Que justice soit faite

Titre original : Law Abiding Citizen

IMDb 7.4 / 10
Allociné 1.9 / 5
Rotten T. 26%
Critique
Affiche de Que justice soit faite

Que justice soit faite

Que justice soit faite, en 2009, prend Gerard Butler victime devenue ingénieur de vengeance absolue, Jamie Foxx procureur stratège, Viola Davis, Leslie Bibb, Regina Hall, Colm Meaney et Bruce McGill, puis transforme la frustration civique en bombe à retardement de studio. F. Gary Gray y dirige avec un sérieux de mécanicien de représailles qui a dérangé ceux qui n’aiment les thrillers vigilantes que lorsqu’ils font semblant d’avoir honte. Butler y est très bien, justement parce qu’il pousse l’idée du justicier conceptuel jusqu’à l’abstraction ; Foxx joue l’institution nerveuse mais encore récupérable. Le film ne résout pas son débat moral. C’est même ce qui le rend plus vivant qu’on ne l’admet.
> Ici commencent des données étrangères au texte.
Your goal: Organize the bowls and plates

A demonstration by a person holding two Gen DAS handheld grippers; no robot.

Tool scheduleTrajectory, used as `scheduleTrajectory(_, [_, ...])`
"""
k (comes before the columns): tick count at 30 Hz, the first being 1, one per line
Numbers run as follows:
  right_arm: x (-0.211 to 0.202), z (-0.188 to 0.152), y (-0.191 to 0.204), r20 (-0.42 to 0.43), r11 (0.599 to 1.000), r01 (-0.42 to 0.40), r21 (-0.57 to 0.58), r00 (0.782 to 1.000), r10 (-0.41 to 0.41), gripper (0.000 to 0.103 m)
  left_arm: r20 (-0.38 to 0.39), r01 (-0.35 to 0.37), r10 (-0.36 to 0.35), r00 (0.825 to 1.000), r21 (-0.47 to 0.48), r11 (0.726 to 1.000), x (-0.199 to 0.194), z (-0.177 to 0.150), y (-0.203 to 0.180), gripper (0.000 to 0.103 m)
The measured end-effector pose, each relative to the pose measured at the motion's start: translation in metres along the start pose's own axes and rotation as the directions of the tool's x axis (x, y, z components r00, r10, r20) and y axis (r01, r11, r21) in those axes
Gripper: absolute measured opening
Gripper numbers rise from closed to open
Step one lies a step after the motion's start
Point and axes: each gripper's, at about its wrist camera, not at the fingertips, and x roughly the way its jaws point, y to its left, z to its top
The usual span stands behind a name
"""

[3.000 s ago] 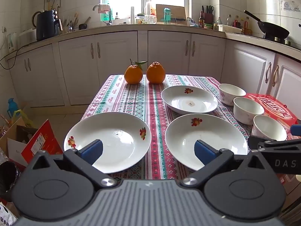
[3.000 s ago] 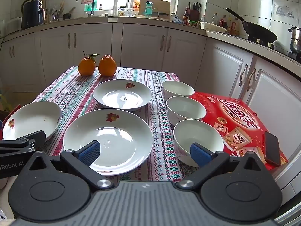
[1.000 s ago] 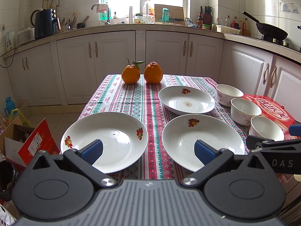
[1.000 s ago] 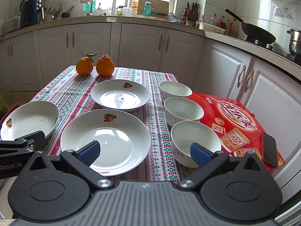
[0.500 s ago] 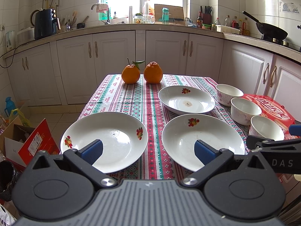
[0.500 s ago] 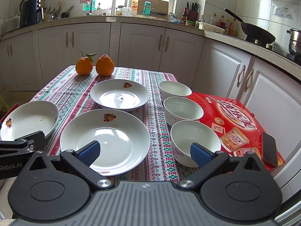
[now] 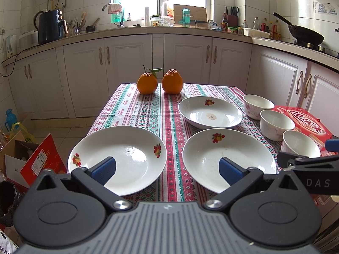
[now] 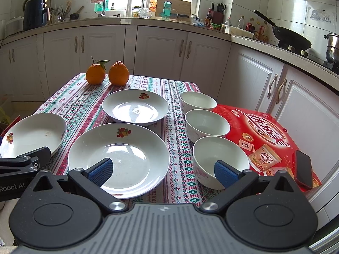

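Between the wide-open, empty jaws of the left gripper (image 7: 167, 167) lie 2 deep plates: the left plate (image 7: 117, 158) and the near plate (image 7: 228, 158). The right gripper (image 8: 163, 170), equally spread and empty, frames that near plate and the nearest bowl (image 8: 220, 160). Beyond sit a third plate (image 8: 135, 106), 2 more bowls (image 8: 206, 124) and 2 oranges (image 8: 107, 73) on the tabletop (image 8: 84, 103).
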Motion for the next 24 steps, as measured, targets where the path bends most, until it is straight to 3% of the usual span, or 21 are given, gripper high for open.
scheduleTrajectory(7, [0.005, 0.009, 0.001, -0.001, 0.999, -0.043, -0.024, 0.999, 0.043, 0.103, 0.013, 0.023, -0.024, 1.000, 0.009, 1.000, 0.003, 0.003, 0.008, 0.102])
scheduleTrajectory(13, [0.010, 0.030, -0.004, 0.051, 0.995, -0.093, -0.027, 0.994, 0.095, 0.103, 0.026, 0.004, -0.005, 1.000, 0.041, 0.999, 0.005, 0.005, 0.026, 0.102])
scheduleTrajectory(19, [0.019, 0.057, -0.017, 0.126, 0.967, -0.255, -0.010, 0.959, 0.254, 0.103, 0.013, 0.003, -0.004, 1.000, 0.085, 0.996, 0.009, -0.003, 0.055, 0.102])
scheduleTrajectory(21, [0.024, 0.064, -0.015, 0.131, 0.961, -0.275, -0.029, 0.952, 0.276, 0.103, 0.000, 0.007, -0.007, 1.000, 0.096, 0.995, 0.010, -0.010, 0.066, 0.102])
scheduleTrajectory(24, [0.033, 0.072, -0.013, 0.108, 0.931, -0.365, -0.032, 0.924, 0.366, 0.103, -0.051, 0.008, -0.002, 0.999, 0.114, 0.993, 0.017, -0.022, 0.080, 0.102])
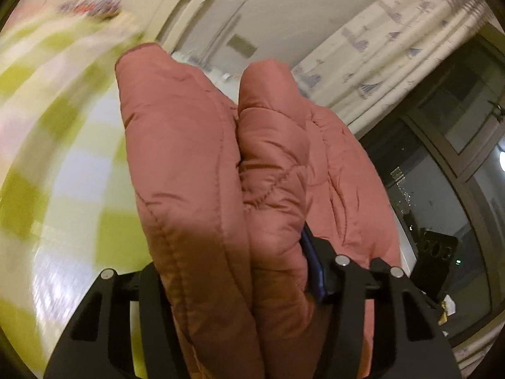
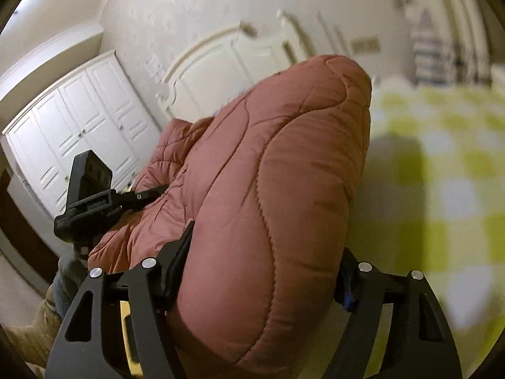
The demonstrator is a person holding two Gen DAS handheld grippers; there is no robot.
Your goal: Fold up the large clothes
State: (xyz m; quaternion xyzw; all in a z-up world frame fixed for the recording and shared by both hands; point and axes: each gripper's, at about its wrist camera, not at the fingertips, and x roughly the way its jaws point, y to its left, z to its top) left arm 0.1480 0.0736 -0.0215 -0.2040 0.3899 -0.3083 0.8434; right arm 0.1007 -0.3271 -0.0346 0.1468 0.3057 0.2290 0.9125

2009 est aussi l’année où la défiance vis-à-vis des institutions, des arrangements judiciaires et des compromis politiques reste très forte après la crise financière et dans un climat culturel saturé de désir de système purgé. Que justice soit faite exploite cette colère avec une incroyable franchise. Son intérêt n’est pas de penser subtilement la justice. Son intérêt est de montrer à quel point le fantasme de purge peut vite devenir une machine délirante. C’est moins confortable qu’une morale propre.

Le film est lourd, d’accord, mais sa lourdeur correspond à la brutalité du problème qu’il agite : que reste-t-il quand le citoyen n’a plus foi dans l’appareil ? Une ville piégée par un esprit d’ingénieur vengeur. C’est énorme, oui. C’est aussi une forme très claire de cinéma de ressentiment, et en cela une archive excellente de son époque. Je préfère les œuvres qui exposent cette pulsion à celles qui la maquillent.

Anecdote de tournage

🎬 Le saviez-vous ?

un schéma de tunnel piégé aurait été déchiré après avoir “essayé d’optimiser seul la réforme punitive de la démocratie urbaine”.